#### What is being asked
Scan the data that follows and count the lines with the string "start"; answer with the count alone.

#### Data segment
◆ ◆ ◆ ◆ ◆

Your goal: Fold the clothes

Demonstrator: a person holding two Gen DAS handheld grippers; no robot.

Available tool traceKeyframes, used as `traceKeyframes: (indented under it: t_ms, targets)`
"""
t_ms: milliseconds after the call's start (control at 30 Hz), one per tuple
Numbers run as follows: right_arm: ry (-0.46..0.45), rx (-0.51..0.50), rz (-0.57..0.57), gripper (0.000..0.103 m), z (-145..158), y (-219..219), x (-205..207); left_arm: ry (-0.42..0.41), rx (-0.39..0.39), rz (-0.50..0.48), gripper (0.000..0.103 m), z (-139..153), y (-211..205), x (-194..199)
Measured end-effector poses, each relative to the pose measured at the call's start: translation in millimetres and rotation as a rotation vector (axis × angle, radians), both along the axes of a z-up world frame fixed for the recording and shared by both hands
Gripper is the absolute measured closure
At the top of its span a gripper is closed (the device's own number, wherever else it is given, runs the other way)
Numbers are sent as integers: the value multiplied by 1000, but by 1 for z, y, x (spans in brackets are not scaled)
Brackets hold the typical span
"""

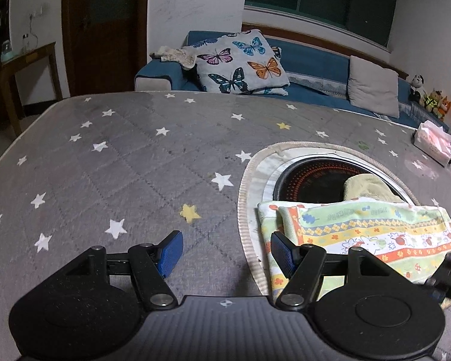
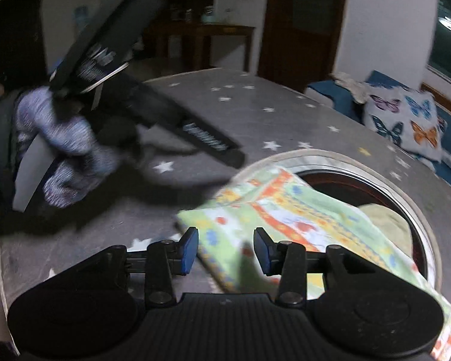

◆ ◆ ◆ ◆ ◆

#### Reply to the exercise
2